Closed ncw closed 3 years ago
@ncw, do you have concurrent writes enabled?
Do you have concurrent writes enabled?
No concurrent writes are not enabled.
Writes are by default not handled concurrently, and instead are handled entirely synchronously, which makes it quite slow for long fat pipes. We opted the default to be “safe, but slow” rather than “dangerous, but fast”.
After having read the documentation, we should be able to to queue things up in an ordered manner, and without the free concurrency that is being used. This would at least speed up the the long fat pipes but also retain a lot of safety. 🤔 Hm.
Writes are by default not handled concurrently, and instead are handled entirely synchronously, which makes it quite slow for long fat pipes.
Rclone uses the ReadFrom interface
https://github.com/pkg/sftp/blob/f5f52ff56bd8711f52e51caf51cee29f0f093b9d/client.go#L1623-L1630
This is specifically designed to avoid the problems in the Write interface
https://github.com/pkg/sftp/blob/f5f52ff56bd8711f52e51caf51cee29f0f093b9d/client.go#L1324-L1332
We opted the default to be “safe, but slow” rather than “dangerous, but fast”.
From a users point of view this speedup used to work and now doesn't :-(
Can we revert the changes that caused the regression? I'm guessing not easily since there looked to be a lot of changes in that code.
No, we cannot easily change this. The problem is that with parallel writes being done it’s possible that a write at n+1 could succeed, but a write at n could fail. Then the file is n+2 long, even though the nᵗʰ block is empty. It’s the responsibility of the caller to ensure that the final end length is only valid data, there is no way for us to really ensure this.
If you’re fine with that risk, then turn on concurrent writes, and see your performance go up.
As I mentioned, we might be able to do a “safer” version, where we just push everything in order sequentially, but as the writes would be non-overlapping, the end server could still parallelize them anyways, so we’re basically right back to the problem of writes potentially leaving a hole of data in the file… I think we could overlap the writes by n-bytes and a server would then be forced by the standard to handle the writes sequentially, and not out-of-order, but that would be a particularly weird and overly clever hack…
I think it’s still way safer to just require users to actively turn on potentially unsafe behavior, even if that unsafe behavior is pretty unlikely in the normal case.
Hi, happy Easter,
@ncw with concurrent writes enabled if an upload fails and you try to resume it, you will likely end up with a corrupted file, so we basically fixed a bug.

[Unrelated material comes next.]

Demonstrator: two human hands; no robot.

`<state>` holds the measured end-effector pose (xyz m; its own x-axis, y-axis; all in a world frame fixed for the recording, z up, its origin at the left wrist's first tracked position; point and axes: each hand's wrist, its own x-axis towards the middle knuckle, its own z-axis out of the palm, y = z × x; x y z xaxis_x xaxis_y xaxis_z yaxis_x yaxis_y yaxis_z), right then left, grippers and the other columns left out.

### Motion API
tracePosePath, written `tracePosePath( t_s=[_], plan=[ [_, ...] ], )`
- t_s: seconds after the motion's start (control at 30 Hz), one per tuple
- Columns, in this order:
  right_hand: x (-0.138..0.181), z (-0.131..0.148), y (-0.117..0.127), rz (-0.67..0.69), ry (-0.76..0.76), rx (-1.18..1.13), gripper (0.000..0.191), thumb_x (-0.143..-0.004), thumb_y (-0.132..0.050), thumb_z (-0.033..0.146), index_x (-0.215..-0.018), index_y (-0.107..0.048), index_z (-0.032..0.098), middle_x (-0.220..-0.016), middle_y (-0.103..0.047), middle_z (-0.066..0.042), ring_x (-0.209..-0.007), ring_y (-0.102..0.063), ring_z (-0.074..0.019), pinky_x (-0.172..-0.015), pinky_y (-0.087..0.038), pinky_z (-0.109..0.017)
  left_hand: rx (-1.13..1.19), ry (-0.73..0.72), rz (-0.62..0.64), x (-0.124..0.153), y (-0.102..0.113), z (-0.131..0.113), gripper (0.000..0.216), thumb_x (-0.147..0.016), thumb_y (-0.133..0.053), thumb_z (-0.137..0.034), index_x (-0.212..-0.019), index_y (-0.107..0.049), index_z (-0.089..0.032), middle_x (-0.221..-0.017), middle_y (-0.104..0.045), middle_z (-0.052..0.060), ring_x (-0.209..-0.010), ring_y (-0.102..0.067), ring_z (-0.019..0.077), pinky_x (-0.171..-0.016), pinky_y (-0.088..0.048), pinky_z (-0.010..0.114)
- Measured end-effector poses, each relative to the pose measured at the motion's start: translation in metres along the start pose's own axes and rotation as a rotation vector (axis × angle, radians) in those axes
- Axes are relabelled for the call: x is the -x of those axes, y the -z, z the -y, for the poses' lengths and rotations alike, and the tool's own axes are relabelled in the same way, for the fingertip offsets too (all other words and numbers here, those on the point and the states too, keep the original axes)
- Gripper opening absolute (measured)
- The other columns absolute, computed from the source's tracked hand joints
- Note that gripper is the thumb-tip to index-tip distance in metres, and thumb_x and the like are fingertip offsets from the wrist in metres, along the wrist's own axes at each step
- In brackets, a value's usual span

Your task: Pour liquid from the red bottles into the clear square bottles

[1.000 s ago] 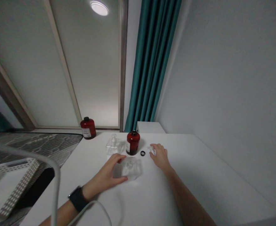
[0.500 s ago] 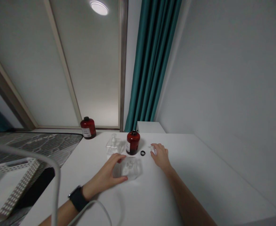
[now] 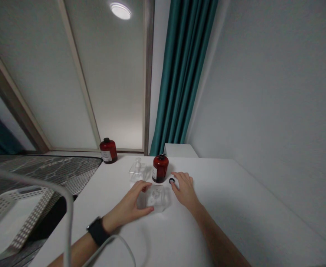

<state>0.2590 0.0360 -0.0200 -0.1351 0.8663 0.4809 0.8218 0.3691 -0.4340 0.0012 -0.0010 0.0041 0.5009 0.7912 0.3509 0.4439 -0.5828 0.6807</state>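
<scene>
My left hand (image 3: 136, 204), with a dark watch on its wrist, is wrapped around the near end of a clear square bottle (image 3: 158, 200) that appears to lie on the white table. Thumb and fingers sit on its opposite sides. To the right, my right hand (image 3: 184, 189) reaches down to a small black ring (image 3: 171, 180). Its thumb tip is at the ring and the index finger is apart above it. Whether anything is under the palm is hidden. Just beyond stands a dark red bottle (image 3: 160, 170) with a white label.
A clear square pump bottle (image 3: 137, 170) stands behind my left hand. Another red bottle (image 3: 108, 151) with a black cap is at the far left table corner. A pale cable (image 3: 68, 222) arcs across the left foreground. A white basket (image 3: 32, 222) is on the left.
My right hand has moved left from a small clear piece to the black ring; that piece no longer shows. My left hand stays on the clear bottle. The view has shifted slightly.
</scene>
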Motion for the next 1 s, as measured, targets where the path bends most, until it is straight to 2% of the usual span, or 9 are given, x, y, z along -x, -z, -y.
tracePosePath(
  t_s=[0.23, 0.43, 0.53, 0.67, 0.8, 0.87, 1.0],
  plan=[
    [-0.001, -0.001, -0.005, -0.094, -0.045, -0.234, 0.039, -0.091, -0.049, 0.025, -0.130, -0.053, 0.023, -0.113, -0.068, -0.009, -0.100, -0.061, -0.0250, -0.093, -0.044, -0.043, -0.025, -0.027, -0.050, -0.001, 0.006, -0.003, 0.056, -0.077, -0.068, -0.023, -0.128, -0.045, -0.020, -0.121, -0.056, 0.010, -0.110, -0.056, 0.0272, -0.097, -0.049, 0.044],
    [-0.022, 0.009, -0.012, -0.135, -0.058, -0.475, 0.046, -0.094, -0.048, 0.035, -0.137, -0.042, 0.022, -0.129, -0.060, -0.015, -0.119, -0.059, -0.0249, -0.092, -0.052, -0.041, -0.031, -0.049, -0.101, 0.000, 0.012, 0.001, 0.060, -0.075, -0.065, -0.020, -0.130, -0.043, -0.020, -0.119, -0.055, 0.010, -0.108, -0.055, 0.0272, -0.097, -0.048, 0.045],
    [-0.041, 0.016, -0.016, -0.123, -0.045, -0.566, 0.053, -0.091, -0.054, 0.038, -0.140, -0.039, 0.023, -0.139, -0.054, -0.016, -0.128, -0.054, -0.0256, -0.100, -0.049, -0.044, -0.029, -0.066, -0.102, 0.000, 0.013, 0.005, 0.060, -0.075, -0.066, -0.020, -0.130, -0.042, -0.019, -0.118, -0.054, 0.010, -0.107, -0.054, 0.0263, -0.097, -0.047, 0.044],
    [-0.063, 0.020, -0.026, -0.084, -0.041, -0.660, 0.064, -0.086, -0.061, 0.041, -0.142, -0.037, 0.022, -0.147, -0.049, -0.016, -0.136, -0.047, -0.0251, -0.112, -0.039, -0.045, -0.023, -0.073, -0.109, 0.000, 0.015, 0.006, 0.058, -0.077, -0.066, -0.019, -0.130, -0.042, -0.019, -0.119, -0.053, 0.010, -0.108, -0.054, 0.0256, -0.097, -0.047, 0.043],
    [-0.070, 0.022, -0.039, -0.053, -0.096, -0.743, 0.074, -0.081, -0.067, 0.039, -0.144, -0.033, 0.020, -0.137, -0.057, -0.015, -0.122, -0.060, -0.0240, -0.108, -0.043, -0.044, -0.011, -0.056, -0.120, 0.001, 0.018, 0.007, 0.057, -0.077, -0.066, -0.018, -0.129, -0.042, -0.020, -0.119, -0.054, 0.010, -0.107, -0.054, 0.0256, -0.097, -0.047, 0.043],
    [-0.069, 0.023, -0.044, -0.047, -0.124, -0.781, 0.068, -0.079, -0.068, 0.037, -0.139, -0.040, 0.021, -0.129, -0.063, -0.013, -0.112, -0.065, -0.0234, -0.103, -0.047, -0.043, -0.005, -0.051, -0.132, 0.001, 0.018, 0.008, 0.057, -0.077, -0.066, -0.018, -0.129, -0.043, -0.020, -0.118, -0.055, 0.010, -0.107, -0.054, 0.0255, -0.096, -0.047, 0.043],
    [-0.068, 0.030, -0.043, -0.088, -0.185, -0.831, 0.049, -0.072, -0.073, 0.037, -0.115, -0.053, 0.023, -0.112, -0.070, -0.007, -0.102, -0.067, -0.0237, -0.095, -0.051, -0.040, 0.007, -0.043, -0.156, 0.001, 0.017, 0.013, 0.058, -0.076, -0.068, -0.019, -0.129, -0.043, -0.020, -0.119, -0.055, 0.009, -0.107, -0.055, 0.0259, -0.097, -0.047, 0.043]
  ],
)
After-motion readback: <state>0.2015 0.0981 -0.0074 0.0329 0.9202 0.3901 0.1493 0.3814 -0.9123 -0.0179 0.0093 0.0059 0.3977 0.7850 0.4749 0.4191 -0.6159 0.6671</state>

Last week, an SFTPGo user, using the SFTP proxy feature with rsync.net as a backend, reported slow uploads. I added a setting to enable concurrent writes (I have disabled resuming uploads with this setting enabled) and the upload speed has gone from 5MB /s to 15MB/s, so pkg/sftp still has this feature it is just not enabled by default to prevent sneaky bugs
So what I'm understanding from the above is that concurrent writes used to be enabled (for v1.12.0) but is no longer enabled (for v1.13.0) for safety reasons and it is necessary to enable them specifically now?
I'll give it a go in a moment.
So what I'm understanding from the above is that concurrent writes used to be enabled (for v1.12.0) but is no longer enabled (for v1.13.0) for safety reasons and it is necessary to enable them specifically now?
I'll give it a go in a moment.
Yes, this should work, please let us know your results, thank you
I'll add a note to the changelog
There was no immediate effect setting the flag.
In order to make it work I had to add this patch
diff --git a/client.go b/client.go
index 81b2d6c..6f2c79e 100644
--- a/client.go
+++ b/client.go
@@ -1641,8 +1641,8 @@ func (f *File) ReadFrom(r io.Reader) (int64, error) {
case *io.LimitedReader:
remain = r.N
- case *os.File:
- // For files, always presume max concurrency.
+ default:
+ // For every thing else, always presume max concurrency.
remain = math.MaxInt64
}
After that it did work very well
* 499.91M: 1% /499.910M, 735.491k/s, 11m26s
* 499.91M: 2% /499.910M, 620.767k/s, 13m25s
* 499.91M: 3% /499.910M, 522.179k/s, 15m47s
* 499.91M: 5% /499.910M, 694.876k/s, 11m39s
* 499.91M: 7% /499.910M, 949.944k/s, 8m17s
* 499.91M: 11% /499.910M, 1.307M/s, 5m40s
So much faster than v1.12.0 even.
Let me know if you'd like me to send the above patch as a pull request.
My preferred patch would be to delete all the trying to guess the size from the io.Reader code here - trying to snoop the length out of io.Reader
s is a losing battle IMHO.
https://github.com/pkg/sftp/blob/f5f52ff56bd8711f52e51caf51cee29f0f093b9d/client.go#L1634-L1652
to make it say
if f.c.useConcurrentWrites {
return f.readFromConcurrent(r, remain)
}
The problem is that for short buffers, using concurrency is actually slower and more memory intensive than handling things sequentially, due to all the overhead of setting up the goroutines, etc.
So, we’re kind of “stuck”, we want to use concurrency when it’s enabled, but we also don’t want to shoot ourselves by always using it. As a simple example, anyone doing a io.Copy(f, buf)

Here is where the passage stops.